A Fazenda ressalta que, sem o item educação, que tradicionalmente sobe no início do ano, o IPCA de fevereiro teria tido alta de 0,46% e não de 0,78%, como ocorreu. "O primeiro bimestre de 2010 foi fortemente impactado por pressões inflacionárias advindas de reajustes em educação, açúcar e álcool, tarifas públicas e alimentos in natura", diz o texto. "Apesar das expectativas de mercado, esperamos IPCA anual próximo a 4,5%." Em sua análise, o ministério de Guido Mantega afirma que a recuperação da crise se dá no formato de V, ou seja, uma queda seguida de rápida retomada, demonstrando a capacidade de absorção de choques na economia brasileira. Ainda nesse capítulo, o texto traz análises setoriais evidenciando que os investimentos estão se recuperando de "forma robusta", devem crescer 16,1% neste ano (o maior dos últimos anos) e terão participação cada vez maior no crescimento.

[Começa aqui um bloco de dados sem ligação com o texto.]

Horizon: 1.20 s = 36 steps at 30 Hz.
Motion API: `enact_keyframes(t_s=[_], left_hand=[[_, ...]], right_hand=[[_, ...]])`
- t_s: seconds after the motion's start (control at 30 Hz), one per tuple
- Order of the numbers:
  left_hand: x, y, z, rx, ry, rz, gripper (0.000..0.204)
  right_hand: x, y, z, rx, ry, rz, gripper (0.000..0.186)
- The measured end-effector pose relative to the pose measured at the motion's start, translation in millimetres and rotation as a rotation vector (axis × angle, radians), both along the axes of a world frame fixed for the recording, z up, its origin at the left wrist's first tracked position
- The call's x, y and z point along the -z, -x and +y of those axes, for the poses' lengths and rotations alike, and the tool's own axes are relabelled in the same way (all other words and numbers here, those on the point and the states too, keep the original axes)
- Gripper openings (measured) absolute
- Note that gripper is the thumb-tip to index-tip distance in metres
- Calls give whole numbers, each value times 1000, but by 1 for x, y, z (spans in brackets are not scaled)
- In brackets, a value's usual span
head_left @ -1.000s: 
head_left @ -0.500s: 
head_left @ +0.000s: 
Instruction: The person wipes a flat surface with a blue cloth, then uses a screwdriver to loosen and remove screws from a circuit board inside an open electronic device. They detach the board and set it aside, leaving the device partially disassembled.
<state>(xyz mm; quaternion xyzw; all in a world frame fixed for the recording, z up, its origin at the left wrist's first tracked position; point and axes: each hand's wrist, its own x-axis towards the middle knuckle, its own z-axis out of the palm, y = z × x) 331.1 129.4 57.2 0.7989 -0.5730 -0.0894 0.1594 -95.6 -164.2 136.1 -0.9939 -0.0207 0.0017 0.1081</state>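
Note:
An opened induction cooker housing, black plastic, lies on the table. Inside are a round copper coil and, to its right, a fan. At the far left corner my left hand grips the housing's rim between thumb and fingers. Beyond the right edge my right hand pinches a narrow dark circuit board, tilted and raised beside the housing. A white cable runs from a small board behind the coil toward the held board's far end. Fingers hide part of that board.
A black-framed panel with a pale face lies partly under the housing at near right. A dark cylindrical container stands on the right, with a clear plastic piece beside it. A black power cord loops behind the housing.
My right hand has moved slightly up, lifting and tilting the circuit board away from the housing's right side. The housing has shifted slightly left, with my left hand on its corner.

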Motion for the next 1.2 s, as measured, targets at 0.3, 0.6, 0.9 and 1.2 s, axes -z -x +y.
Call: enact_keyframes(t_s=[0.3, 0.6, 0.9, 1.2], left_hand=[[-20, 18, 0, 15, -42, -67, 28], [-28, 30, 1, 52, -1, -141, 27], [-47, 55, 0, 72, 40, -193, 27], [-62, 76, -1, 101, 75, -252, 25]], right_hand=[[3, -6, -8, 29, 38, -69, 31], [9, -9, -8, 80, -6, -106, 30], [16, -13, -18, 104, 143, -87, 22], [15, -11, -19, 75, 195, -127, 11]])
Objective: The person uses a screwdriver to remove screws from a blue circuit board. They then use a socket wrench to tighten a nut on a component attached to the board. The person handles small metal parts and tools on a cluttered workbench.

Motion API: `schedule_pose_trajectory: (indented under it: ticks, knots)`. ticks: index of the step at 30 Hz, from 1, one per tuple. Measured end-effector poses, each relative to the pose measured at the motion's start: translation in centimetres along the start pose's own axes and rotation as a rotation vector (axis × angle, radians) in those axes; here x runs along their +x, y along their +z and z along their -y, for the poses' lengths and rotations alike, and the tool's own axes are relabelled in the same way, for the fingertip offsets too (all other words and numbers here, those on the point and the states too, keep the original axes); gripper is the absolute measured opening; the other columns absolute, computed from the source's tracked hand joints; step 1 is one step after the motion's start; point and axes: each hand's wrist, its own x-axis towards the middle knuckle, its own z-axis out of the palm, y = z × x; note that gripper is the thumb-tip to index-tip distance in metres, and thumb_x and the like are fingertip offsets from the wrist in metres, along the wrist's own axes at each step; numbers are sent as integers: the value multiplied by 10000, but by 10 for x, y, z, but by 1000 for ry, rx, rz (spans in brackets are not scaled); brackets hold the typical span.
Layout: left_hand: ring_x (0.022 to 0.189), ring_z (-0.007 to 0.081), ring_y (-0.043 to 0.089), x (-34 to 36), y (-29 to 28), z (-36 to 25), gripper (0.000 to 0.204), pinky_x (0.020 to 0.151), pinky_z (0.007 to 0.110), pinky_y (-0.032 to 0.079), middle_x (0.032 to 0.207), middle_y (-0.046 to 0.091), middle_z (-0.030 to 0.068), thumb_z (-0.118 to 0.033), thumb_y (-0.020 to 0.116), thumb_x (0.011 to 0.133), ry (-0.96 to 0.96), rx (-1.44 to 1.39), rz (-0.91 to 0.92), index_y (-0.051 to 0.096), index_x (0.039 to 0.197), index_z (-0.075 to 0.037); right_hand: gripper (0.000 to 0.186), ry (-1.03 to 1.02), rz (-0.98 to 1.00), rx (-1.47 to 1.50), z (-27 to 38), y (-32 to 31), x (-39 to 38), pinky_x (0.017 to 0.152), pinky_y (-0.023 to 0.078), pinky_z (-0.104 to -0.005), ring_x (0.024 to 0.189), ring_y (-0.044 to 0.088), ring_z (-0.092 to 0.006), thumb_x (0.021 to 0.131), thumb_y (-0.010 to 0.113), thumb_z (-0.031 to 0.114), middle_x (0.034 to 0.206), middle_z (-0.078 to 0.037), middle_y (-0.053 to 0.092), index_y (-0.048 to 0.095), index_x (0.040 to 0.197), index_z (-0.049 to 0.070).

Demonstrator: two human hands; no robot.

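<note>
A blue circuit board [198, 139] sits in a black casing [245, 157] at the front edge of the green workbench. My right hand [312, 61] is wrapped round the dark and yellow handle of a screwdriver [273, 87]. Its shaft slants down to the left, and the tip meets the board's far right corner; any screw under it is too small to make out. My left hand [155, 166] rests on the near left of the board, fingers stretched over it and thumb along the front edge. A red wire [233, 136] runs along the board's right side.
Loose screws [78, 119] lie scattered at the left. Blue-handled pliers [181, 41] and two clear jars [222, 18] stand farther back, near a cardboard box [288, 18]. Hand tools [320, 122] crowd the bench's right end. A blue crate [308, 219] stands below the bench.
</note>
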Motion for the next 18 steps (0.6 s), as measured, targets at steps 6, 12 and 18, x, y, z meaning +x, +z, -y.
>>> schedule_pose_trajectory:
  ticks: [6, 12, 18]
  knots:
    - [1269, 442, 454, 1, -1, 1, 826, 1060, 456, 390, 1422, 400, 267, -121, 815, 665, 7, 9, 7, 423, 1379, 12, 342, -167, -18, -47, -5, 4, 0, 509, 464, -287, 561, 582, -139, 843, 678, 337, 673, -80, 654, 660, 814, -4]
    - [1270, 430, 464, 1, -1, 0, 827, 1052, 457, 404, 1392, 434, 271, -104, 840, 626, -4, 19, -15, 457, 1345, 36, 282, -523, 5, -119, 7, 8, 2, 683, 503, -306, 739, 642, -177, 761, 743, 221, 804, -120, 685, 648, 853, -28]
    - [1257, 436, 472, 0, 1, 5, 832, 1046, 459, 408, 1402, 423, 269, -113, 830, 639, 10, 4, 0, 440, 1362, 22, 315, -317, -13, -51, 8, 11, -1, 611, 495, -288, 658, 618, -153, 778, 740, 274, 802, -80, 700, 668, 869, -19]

A Fazenda ressalta que a demanda doméstica segue puxando a expansão brasileira e deve crescer 7,3% este ano. "É um nível de crescimento compatível com a capacidade instalada de produção", diz o texto, que mostra gráfico destacando que o nível de utilização da capacidade instalada na indústria (Nuci) ainda está quase 3 pontos porcentuais abaixo do auge de 86,7% atingido em meados de 2008, no pico da atividade econômica brasileira.
Ao mencionar a capacidade produtiva do País, os técnicos de Mantega destacam análise da Fundação Getúlio Vargas de que o crescimento recente no uso da capacidade instalada está concentrado no setor de bens de capital (ou seja, por conta dos investimentos), enquanto bens de consumo e intermediários tiveram recuo. A Fazenda também menciona dados da Federação das Indústrias do Estado de São Paulo (Fiesp) que dizem que a capacidade produtiva cresceu 10% em 2009 e terá expansão de 15% em 2010. As informações são do jornal O Estado de S. Paulo.